Let’s dig deeper to understand the mechanics of anomaly detection in Choreo.
Choreo’s Anomaly Detector is a real-time multivariate time-series anomaly detector, where it monitors many time series of data that includes both applications and system metrics. Application metrics define the attributes of an application that users can directly experience such as throughput, latency, etc. On the other hand, system metrics are collected at the infrastructure level and attributes to the physical resource utilization by the application.
The Anomaly Detector includes a service called “Metric Aggregator”, which connects the observability sub-systems to the metric data as events. The Anomaly Detector separates metrics events to different event streams for each service, generates features based on the data, and evaluates them against the anomaly detection ML models.
Anomaly detection models use a self-supervised multivariate model, which is trained on Choreo’s historical data (USAD algorithm). The model includes an auto-encoder with adversarial training. The auto encoder is used to map the time series features to a lower-dimensional latent space and reconstruct the original input from the latent vector. Additionally, the adversarial training ensures that decoder 2 learns to discriminate between the original input W and reconstructed input AE1(W).

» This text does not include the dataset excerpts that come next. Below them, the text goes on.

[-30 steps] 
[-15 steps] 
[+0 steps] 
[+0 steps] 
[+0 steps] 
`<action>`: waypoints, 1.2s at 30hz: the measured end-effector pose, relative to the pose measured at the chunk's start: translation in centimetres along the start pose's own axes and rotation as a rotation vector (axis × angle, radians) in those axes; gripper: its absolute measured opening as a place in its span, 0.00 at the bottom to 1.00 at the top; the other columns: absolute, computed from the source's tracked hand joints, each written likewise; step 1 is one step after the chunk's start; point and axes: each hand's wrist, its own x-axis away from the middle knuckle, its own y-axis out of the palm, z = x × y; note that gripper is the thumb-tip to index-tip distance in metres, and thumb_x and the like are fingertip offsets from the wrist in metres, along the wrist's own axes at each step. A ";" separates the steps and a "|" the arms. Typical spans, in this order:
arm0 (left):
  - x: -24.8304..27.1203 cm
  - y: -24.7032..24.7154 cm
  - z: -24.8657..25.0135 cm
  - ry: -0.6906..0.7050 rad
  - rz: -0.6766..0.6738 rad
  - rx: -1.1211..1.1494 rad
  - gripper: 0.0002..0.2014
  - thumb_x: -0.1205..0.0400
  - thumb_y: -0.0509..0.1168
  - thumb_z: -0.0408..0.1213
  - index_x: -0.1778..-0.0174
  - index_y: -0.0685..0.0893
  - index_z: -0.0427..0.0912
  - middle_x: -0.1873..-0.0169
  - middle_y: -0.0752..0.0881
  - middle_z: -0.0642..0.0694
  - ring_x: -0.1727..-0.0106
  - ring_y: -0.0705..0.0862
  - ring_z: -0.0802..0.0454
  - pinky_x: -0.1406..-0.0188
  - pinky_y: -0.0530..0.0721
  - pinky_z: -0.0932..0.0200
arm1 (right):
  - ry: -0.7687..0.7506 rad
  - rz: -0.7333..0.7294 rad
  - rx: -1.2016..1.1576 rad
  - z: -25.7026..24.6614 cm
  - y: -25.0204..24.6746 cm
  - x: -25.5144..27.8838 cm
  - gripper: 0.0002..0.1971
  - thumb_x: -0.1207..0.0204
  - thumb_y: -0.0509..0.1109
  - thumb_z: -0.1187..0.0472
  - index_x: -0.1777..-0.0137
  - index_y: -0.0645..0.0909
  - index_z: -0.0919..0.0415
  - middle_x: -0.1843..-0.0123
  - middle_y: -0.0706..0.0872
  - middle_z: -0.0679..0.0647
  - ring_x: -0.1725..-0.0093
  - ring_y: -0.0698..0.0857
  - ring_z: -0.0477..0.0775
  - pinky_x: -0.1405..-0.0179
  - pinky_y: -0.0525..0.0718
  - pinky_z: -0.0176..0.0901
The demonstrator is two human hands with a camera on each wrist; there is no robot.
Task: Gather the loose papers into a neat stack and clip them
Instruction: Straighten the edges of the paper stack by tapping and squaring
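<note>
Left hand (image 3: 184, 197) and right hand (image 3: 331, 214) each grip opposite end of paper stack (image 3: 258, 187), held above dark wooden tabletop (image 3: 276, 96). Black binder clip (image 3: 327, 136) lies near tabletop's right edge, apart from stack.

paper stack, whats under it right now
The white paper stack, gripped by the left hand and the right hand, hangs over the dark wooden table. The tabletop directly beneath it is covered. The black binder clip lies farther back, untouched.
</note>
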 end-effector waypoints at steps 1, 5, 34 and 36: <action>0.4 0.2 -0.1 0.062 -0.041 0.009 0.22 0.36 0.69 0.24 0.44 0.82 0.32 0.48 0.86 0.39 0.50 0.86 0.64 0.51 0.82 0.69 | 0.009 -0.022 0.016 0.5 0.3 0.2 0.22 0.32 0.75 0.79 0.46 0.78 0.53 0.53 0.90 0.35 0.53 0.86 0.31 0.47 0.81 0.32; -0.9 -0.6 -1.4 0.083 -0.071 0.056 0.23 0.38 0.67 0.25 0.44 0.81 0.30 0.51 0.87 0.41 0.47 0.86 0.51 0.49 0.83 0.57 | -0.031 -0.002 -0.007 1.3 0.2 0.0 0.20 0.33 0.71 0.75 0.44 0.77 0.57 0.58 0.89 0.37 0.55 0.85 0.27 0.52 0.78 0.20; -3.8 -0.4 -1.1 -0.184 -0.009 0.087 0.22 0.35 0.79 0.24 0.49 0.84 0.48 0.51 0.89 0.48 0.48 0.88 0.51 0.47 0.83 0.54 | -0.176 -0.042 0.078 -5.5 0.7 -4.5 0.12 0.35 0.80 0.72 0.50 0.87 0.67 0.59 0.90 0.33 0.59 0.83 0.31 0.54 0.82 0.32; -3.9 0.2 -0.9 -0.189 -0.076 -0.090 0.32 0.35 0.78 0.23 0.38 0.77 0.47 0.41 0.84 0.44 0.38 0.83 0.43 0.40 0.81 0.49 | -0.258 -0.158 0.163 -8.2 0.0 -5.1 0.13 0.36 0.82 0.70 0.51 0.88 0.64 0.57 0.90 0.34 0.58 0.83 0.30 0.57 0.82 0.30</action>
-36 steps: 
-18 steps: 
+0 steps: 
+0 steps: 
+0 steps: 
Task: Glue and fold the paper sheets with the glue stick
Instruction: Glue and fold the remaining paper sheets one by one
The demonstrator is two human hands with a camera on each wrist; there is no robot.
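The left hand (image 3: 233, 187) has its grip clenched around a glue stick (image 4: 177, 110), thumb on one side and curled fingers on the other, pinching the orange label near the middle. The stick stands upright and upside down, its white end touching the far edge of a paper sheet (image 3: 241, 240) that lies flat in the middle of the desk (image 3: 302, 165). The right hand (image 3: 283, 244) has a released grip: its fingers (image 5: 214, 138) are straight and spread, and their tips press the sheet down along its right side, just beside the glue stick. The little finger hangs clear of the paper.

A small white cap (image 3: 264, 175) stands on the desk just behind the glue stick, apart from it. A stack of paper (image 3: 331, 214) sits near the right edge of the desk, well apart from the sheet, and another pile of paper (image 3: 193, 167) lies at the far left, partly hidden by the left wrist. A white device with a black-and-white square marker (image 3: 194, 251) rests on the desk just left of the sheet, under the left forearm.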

The following figure shows the training procedure.
The model takes as input a time window of multivariate features - W. The model is composed of two auto-encoders with a shared encoder. The training of the model takes place in two phases. In the first phase, both the auto-encoders learn to reconstruct the original signal W. Then, in the second phase, Decoder 1 still learns to recreate W from encoded latent vector z, while Decoder 2 tries to differentiate between the z latent vector of original input W and z’ vector of the reconstructed signal AE1(W). This two-phase training is shown in the diagram above. In the second phase, Decoder 1 acts as a generator, and Decoder 2 acts as a discriminator in a GAN. This adversarial training helps the overall model to better learn the latent space distribution of the normal data of Choreo.

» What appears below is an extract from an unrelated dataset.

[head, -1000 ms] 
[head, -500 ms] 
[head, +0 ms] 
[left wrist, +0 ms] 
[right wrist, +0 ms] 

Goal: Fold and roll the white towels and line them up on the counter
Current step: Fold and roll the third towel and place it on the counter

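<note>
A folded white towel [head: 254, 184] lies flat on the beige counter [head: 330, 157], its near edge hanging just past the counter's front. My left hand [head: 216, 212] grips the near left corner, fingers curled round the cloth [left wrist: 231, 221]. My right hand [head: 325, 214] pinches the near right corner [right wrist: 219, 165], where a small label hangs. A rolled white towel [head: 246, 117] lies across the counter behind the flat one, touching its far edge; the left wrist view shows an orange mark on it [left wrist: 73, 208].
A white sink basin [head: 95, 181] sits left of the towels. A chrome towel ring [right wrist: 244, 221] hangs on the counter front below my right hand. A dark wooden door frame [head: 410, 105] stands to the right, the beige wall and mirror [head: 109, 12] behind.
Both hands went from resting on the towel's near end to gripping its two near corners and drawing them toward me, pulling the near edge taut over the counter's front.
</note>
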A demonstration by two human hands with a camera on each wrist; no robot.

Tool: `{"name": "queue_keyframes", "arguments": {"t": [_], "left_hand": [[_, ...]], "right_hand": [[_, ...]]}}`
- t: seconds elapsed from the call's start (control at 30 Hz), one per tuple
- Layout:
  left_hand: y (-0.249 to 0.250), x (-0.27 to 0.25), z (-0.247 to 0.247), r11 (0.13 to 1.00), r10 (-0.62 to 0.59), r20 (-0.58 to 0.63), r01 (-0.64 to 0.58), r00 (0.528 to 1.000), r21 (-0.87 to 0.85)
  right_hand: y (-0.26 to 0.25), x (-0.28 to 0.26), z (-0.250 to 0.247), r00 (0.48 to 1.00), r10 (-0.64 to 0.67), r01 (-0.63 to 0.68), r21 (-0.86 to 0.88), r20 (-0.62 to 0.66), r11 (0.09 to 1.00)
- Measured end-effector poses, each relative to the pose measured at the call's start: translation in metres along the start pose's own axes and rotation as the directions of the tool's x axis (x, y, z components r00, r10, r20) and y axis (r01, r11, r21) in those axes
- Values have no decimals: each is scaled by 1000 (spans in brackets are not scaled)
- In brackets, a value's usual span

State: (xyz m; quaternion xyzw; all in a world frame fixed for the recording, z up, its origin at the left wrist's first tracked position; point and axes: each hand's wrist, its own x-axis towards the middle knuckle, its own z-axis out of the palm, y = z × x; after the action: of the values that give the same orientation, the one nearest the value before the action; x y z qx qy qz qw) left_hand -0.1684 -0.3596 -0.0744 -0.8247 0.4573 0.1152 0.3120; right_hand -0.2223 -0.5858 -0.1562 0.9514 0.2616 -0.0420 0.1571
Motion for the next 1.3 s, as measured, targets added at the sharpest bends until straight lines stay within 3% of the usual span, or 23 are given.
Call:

By training on the historical non-anomalous data in a self-supervised manner, the model learns to map the normal data to a reduced latent space and to reconstruct the normal data from that latent space. In deployment, if the model encounters an anomalous point (or window) that significantly deviates from normal behavior, the model will not be able to reconstruct it accurately. By monitoring the reconstruction error of the model, we can identify such anomalies. Once identified, we alert the user or dev team accordingly.
The following diagram explains the offline training process that we followed when training the anomaly detection models.
Furthermore, we are working on automatic AI-based root cause analysis to detect anomalies, which will make it easier for developers to find and fix problems in their services.
Click here to find out more on how Choreo gives organizations a single, all-inclusive platform for creating integrations, services and APIs; managing APIs; and deploying services and APIs—going from ideas to production in hours.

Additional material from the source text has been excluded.